O prémio atribuído pela Agência Nacional de Inovação é o "reconhecimento do trabalho desenvolvido" e dá novo "ânimo" aos criadores do projeto. "Este prémio traz gratificação, porque sabemos que temos algo que realmente pode ajudar as crianças e saber que está a ser aceite a nível nacional é muito bom", salienta Aurora Nunes, estudante de 20 anos.
Para Bruna Vieira, de 23 anos, a envolvência no projeto teve um significado muito maior do que qualquer prémio, uma vez que sofre de dislexia. "Tenho alguma vergonha em admitir porque é uma dificuldade minha. Foi muito gratificante para mim. Eu precisava deste jogo há uns anos e, se calhar, hoje não tinha tanto medo de assumir a dificuldade que tenho", sublinha.
O jogo destina-se a crianças dos seis aos 14 anos. Ainda não está a ser comercializado, mas a marca está registada. João Borges estima que dentro de seis meses possa estar na rua, em diferentes modelos de negócio, seja para instalar num smartphone ou para vender a escolas e municípios.
Universidade da Beira Interior (UBI)
Recuperar imóveis em ruínas com peças impressas em 3D
BOB podia ser nome de pessoa, mas não é. É a designação de um projeto comandado por dois jovens empreendedores formados em Informática, Pedro Silva e Bruno Gomes, e nascido na Universidade da Beira Interior (UBI), na Covilhã. Traduz-se por Building Out of the Box (construindo fora da caixa) e deseja "digitalizar a indústria da construção civil", tornando-a "muito mais produtiva", enquanto "reduz o desperdício e a utilização de recursos naturais".
Pedro Silva diz que a empresa está a criar um serviço "altamente digital", que "pretende reaproveitar estruturas parcialmente destruídas". Na prática, faz-se "uma digitalização 3D da ruína para ficar com o modelo no computador" e através do qual será possível "planear o que é necessário para a completar".
Em posse do modelo final, vão ser criados "módulos, também em 3D, que serão impressos com betão e outras argamassas para depois colocar nas ruínas", de modo a fazer "a renovação total".

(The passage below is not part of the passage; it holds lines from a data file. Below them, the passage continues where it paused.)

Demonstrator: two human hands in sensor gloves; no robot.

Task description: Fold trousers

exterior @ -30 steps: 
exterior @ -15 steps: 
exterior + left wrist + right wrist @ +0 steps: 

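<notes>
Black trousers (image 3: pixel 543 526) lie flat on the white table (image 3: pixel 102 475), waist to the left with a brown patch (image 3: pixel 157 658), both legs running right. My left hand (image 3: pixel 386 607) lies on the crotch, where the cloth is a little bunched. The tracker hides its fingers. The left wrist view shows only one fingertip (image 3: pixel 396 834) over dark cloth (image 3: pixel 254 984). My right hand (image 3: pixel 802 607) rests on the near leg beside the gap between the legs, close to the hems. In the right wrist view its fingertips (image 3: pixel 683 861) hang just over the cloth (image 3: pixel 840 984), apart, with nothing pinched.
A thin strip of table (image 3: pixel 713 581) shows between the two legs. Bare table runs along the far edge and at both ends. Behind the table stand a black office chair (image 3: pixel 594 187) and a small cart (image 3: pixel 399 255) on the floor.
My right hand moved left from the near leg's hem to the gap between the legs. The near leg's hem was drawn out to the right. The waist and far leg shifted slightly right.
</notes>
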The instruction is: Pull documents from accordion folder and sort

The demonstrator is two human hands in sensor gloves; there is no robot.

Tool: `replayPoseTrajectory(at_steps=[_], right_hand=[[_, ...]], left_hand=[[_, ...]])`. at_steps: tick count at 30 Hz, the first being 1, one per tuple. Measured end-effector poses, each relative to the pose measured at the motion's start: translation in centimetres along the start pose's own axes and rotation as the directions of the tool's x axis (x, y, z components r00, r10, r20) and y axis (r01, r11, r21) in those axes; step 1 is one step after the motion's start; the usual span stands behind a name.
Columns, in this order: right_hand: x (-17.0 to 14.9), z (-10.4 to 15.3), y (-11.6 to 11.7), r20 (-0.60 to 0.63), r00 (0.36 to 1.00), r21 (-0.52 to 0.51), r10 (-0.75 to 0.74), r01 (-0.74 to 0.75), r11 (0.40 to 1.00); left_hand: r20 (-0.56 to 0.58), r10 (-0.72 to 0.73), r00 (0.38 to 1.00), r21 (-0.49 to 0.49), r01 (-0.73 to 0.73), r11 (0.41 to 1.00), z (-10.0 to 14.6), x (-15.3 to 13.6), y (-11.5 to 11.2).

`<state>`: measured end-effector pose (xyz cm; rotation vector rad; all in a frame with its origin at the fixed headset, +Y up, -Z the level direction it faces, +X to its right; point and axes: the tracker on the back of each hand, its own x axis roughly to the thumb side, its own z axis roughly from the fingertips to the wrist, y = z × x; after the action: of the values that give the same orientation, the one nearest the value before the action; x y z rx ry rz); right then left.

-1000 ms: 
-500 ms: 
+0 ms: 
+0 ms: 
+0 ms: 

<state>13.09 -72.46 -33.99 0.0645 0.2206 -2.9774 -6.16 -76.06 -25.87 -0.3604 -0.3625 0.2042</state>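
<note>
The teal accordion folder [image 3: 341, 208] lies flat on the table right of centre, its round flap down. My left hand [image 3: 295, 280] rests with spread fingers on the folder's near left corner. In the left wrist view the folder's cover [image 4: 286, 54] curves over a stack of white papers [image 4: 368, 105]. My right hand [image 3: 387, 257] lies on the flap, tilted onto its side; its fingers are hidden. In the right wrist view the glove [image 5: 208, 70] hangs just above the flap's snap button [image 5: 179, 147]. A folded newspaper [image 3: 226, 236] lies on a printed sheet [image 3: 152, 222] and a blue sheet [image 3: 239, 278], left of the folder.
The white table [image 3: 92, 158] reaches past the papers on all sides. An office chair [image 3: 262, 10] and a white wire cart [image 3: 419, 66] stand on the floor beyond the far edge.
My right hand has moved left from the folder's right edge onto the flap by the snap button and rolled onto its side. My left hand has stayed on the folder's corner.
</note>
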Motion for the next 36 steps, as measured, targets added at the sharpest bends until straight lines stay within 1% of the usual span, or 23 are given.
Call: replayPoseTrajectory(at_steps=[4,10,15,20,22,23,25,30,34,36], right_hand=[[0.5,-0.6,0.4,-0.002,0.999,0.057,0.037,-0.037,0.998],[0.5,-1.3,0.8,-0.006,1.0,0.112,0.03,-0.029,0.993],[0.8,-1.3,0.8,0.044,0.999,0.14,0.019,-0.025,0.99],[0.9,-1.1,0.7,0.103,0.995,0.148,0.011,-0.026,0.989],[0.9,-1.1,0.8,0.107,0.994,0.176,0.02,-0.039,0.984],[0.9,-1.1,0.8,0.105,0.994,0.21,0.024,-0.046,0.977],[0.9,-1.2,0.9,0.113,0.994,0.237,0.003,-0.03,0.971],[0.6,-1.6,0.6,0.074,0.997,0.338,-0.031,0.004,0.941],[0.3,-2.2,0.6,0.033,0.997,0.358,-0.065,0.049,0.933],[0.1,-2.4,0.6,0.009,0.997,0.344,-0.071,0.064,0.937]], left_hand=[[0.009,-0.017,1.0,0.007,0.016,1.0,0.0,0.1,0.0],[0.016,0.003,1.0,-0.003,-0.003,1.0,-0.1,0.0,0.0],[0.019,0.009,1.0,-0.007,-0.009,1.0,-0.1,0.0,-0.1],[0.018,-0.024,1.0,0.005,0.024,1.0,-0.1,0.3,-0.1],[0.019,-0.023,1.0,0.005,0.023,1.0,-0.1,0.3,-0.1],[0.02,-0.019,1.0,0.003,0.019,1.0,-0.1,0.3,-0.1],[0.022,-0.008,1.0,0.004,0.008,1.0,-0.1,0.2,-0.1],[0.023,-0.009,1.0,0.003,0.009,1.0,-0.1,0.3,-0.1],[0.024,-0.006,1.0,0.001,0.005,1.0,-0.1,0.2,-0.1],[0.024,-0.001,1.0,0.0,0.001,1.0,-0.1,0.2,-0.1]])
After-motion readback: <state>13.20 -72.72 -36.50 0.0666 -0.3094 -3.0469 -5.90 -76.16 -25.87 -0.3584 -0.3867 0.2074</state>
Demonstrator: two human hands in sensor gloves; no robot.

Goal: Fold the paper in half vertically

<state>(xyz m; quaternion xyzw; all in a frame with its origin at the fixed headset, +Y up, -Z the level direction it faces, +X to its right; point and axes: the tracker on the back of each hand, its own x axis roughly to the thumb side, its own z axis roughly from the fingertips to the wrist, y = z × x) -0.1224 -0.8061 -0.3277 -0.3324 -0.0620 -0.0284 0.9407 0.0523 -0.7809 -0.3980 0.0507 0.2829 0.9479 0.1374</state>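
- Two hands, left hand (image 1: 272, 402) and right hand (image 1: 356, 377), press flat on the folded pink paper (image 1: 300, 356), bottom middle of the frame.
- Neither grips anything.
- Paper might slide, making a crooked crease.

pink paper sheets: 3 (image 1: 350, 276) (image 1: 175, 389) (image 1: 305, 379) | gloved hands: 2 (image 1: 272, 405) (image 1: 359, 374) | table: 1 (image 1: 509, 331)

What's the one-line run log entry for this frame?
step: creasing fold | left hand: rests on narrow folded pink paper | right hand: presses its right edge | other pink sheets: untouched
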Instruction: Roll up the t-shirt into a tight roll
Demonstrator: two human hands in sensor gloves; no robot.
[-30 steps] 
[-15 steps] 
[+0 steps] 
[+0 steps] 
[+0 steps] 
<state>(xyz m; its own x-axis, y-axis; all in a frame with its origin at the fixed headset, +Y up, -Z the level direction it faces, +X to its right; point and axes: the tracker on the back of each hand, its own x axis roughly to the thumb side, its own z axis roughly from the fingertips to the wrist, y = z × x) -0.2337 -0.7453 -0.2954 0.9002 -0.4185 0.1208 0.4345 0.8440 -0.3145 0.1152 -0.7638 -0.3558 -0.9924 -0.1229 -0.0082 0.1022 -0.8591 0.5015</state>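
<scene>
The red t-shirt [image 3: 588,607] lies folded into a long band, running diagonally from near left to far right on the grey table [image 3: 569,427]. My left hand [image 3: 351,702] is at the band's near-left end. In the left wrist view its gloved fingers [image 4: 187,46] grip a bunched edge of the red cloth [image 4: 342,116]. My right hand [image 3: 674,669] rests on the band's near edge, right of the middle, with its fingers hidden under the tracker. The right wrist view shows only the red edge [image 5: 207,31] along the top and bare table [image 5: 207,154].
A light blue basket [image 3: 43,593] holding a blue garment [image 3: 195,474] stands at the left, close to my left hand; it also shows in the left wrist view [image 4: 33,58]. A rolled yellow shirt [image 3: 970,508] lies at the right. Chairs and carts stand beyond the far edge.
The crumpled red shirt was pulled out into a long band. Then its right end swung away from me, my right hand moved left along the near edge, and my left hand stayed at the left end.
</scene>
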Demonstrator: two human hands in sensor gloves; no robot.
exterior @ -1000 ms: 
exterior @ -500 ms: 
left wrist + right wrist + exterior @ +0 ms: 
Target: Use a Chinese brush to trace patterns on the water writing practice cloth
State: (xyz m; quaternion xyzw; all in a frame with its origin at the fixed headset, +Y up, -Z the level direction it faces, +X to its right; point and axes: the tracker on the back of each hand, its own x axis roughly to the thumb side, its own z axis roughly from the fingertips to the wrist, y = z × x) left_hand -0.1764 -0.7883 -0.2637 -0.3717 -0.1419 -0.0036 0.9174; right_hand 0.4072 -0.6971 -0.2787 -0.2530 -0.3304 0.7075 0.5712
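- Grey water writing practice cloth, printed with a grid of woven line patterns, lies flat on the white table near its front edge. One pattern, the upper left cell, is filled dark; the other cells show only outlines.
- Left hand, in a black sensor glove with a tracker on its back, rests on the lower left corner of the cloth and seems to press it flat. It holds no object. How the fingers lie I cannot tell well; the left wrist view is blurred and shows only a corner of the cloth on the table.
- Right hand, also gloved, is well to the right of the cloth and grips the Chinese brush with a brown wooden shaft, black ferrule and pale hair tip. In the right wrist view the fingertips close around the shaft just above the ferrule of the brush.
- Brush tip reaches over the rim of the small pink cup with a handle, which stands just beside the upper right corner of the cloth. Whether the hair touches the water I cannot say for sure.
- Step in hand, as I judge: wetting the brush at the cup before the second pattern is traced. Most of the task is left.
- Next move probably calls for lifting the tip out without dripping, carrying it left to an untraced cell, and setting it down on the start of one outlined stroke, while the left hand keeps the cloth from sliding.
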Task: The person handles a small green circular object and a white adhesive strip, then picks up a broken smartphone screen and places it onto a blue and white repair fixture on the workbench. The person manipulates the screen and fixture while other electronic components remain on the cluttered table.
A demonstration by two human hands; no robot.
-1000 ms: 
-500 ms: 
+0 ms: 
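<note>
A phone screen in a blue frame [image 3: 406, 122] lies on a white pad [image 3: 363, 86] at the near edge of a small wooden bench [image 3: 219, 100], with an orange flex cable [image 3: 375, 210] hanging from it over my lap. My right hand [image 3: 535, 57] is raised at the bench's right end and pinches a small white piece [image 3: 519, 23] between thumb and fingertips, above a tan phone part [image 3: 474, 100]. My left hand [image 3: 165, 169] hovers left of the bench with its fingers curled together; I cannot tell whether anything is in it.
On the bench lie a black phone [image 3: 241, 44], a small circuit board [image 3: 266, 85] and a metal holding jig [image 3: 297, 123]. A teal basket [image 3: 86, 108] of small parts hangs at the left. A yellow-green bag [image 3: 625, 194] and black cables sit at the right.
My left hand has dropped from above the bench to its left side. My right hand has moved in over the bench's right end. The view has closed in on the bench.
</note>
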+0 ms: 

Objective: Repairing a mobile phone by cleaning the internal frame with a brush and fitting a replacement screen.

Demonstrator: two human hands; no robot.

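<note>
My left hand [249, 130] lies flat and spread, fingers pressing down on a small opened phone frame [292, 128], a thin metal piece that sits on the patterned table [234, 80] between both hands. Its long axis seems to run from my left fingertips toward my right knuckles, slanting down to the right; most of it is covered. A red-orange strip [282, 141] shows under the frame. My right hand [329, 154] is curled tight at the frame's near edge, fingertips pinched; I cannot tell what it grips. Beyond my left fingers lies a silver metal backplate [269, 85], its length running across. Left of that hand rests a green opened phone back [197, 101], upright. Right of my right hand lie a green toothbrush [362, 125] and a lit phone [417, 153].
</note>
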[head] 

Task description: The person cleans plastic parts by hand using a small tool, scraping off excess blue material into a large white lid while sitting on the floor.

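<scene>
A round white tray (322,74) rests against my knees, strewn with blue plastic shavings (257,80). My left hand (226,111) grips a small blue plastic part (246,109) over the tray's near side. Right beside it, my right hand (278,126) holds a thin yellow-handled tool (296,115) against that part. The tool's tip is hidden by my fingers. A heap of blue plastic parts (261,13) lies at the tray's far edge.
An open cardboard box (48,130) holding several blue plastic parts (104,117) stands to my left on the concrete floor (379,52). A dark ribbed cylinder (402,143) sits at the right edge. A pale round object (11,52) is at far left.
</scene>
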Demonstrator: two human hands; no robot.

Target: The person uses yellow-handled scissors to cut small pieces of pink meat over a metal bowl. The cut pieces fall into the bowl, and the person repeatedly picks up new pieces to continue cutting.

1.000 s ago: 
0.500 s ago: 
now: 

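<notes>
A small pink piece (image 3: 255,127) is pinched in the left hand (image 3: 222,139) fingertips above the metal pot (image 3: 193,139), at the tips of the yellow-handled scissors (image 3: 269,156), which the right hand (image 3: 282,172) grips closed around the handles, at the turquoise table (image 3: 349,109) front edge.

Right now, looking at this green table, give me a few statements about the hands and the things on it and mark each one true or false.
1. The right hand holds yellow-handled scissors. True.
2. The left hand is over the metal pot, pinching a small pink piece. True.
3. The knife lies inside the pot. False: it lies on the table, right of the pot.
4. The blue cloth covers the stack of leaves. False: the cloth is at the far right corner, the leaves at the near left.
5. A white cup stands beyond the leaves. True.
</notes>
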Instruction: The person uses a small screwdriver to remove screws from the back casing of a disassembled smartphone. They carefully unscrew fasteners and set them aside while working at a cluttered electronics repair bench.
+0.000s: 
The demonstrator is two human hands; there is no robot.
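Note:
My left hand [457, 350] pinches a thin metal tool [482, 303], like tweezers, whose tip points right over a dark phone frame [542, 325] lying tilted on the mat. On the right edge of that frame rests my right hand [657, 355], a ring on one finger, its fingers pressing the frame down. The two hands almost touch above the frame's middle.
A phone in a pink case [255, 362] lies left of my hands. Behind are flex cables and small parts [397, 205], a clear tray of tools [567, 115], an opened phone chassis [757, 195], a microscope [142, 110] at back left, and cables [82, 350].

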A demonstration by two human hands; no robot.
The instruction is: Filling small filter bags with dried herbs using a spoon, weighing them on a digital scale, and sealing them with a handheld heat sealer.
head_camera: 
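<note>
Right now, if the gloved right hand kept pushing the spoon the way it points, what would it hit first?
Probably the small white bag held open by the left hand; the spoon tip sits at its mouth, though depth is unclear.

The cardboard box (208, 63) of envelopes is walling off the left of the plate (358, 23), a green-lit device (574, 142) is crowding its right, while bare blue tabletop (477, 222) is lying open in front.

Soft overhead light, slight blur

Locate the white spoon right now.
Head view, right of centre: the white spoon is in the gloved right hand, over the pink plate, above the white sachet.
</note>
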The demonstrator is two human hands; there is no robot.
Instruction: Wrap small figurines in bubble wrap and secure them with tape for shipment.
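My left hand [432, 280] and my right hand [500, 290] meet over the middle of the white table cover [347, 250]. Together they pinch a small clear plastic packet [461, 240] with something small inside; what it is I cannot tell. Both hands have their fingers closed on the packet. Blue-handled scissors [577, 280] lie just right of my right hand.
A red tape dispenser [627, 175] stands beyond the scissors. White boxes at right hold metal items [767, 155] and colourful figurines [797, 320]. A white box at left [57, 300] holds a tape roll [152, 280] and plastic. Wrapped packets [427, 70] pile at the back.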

Com este projeto, enfatiza Pedro Silva, é possível "diminuir o desperdício obtido através de uma demolição". Em conjunto com UBI, também vão desenvolver "materiais constituídos apenas por resíduos biológicos, industriais e de minas recolhidos localmente", já que a ambição é "trabalhar apenas com alternativas muito menos poluentes do que o betão".
O objetivo é que o projeto de renovação de ruínas comece no Fundão, concelho onde estão a ser identificadas várias estruturas em conjunto com a Câmara Municipal.
Pedro Silva e Bruno Gomes estão também empenhados no desenvolvimento do dispositivo de digitalização e na investigação dos novos materiais que pretendem usar. Para o efeito, procuram garantir um financiamento de "250 mil euros".
Pormenores
Celebrar a inovação
O Born from Knowledge (BfK) é um programa promovido pela Agência Nacional de Inovação. Promove, divulga e celebra a produção de conhecimento e inovação nacionais.
Ciência e tecnologia
O programa engloba o BfK Ideas, concurso de ideias de estudantes do Ensino Superior e investigadores, e o BfK Awards, que premeiam os melhores projetos e ideias de base científica e tecnológica.